** Work to be completed **
How many lines in these records include the string "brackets"? Reply with that number alone.

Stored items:
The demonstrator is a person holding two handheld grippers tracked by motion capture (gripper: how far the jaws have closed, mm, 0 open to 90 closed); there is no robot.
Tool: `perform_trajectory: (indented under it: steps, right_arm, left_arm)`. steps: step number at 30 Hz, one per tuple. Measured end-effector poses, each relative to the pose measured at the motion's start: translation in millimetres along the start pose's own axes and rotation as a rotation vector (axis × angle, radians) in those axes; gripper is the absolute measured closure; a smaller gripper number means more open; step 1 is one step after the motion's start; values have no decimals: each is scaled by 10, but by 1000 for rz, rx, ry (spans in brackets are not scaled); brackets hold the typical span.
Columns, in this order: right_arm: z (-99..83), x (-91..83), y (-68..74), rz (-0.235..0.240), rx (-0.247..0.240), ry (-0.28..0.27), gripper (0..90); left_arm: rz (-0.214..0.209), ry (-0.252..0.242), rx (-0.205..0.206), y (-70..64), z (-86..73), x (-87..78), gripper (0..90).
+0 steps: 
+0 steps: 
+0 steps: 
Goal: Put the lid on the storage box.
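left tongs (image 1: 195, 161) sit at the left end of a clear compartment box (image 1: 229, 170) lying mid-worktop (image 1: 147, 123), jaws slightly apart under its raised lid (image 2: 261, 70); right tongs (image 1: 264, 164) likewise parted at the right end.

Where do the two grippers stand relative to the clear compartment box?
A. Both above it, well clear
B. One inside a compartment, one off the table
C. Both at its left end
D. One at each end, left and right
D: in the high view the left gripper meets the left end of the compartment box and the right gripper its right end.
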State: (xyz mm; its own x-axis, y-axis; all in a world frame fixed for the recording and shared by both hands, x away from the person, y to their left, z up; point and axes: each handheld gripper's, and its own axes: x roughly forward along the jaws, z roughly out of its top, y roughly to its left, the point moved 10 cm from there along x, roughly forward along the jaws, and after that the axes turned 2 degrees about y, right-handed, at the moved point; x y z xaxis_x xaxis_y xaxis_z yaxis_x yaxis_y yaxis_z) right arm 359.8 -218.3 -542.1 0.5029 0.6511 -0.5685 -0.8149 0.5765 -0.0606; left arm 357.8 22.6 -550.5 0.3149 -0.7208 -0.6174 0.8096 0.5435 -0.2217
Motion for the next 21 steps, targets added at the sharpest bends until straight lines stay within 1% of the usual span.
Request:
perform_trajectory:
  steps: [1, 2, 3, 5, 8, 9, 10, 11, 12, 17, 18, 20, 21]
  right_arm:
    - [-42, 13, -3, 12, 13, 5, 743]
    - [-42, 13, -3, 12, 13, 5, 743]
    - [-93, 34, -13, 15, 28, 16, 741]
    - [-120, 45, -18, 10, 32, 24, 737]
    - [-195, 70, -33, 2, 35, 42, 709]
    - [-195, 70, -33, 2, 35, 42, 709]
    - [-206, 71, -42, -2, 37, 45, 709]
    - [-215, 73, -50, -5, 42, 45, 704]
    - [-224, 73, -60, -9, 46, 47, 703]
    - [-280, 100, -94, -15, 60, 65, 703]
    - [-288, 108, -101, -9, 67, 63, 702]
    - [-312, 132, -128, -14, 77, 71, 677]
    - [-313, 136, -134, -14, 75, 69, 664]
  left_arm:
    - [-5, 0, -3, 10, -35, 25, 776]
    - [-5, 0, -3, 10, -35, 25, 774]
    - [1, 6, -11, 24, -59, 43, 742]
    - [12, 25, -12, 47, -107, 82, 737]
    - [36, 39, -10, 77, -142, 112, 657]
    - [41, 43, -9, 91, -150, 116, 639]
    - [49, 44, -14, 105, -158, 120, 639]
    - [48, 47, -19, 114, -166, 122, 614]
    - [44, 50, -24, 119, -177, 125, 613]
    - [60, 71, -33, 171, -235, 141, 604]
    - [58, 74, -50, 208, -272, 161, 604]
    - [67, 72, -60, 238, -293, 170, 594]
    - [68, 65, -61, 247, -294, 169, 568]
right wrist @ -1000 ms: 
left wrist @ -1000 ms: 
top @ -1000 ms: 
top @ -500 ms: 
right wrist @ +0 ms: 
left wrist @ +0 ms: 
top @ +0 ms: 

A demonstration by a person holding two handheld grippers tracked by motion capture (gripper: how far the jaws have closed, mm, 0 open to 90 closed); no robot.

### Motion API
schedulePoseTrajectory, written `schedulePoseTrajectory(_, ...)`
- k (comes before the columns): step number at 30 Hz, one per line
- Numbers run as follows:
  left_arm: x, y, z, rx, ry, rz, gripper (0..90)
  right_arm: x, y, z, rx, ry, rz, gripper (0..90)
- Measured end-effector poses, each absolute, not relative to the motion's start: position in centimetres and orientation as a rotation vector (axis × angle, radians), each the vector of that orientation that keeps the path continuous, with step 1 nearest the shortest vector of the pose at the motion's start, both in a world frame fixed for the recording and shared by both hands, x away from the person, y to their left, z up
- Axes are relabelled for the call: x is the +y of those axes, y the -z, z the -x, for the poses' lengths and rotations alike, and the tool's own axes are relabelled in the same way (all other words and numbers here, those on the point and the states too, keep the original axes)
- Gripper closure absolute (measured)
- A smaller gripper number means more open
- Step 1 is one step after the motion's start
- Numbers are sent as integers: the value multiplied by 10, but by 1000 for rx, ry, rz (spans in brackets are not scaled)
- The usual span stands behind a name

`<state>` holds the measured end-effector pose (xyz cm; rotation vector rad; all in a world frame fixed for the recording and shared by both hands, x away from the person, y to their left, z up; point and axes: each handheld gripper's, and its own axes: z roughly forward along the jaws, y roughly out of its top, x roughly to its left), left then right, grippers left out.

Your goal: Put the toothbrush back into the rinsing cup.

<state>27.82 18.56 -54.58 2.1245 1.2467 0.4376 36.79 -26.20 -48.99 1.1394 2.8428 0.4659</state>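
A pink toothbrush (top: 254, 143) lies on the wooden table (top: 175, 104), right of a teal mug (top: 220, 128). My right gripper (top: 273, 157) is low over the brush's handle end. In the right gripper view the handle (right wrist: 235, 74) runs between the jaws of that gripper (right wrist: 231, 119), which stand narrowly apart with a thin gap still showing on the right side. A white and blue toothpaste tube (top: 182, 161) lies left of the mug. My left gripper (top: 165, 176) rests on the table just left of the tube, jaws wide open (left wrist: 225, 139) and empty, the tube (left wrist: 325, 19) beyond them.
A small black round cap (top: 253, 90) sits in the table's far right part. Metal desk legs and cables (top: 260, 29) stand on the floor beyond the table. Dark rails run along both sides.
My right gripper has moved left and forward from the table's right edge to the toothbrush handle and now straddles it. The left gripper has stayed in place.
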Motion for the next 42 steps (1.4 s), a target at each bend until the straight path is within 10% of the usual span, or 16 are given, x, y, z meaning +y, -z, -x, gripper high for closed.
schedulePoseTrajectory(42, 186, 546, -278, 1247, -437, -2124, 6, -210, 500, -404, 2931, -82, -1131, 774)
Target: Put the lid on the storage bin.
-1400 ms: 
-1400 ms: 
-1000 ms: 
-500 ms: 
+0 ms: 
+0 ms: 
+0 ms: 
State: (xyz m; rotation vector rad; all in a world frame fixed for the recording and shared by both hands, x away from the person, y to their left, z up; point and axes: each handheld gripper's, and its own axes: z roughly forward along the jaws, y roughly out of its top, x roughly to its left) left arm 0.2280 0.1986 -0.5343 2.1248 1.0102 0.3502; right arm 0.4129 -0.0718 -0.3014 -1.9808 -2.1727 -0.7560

** Result of the exercise **
2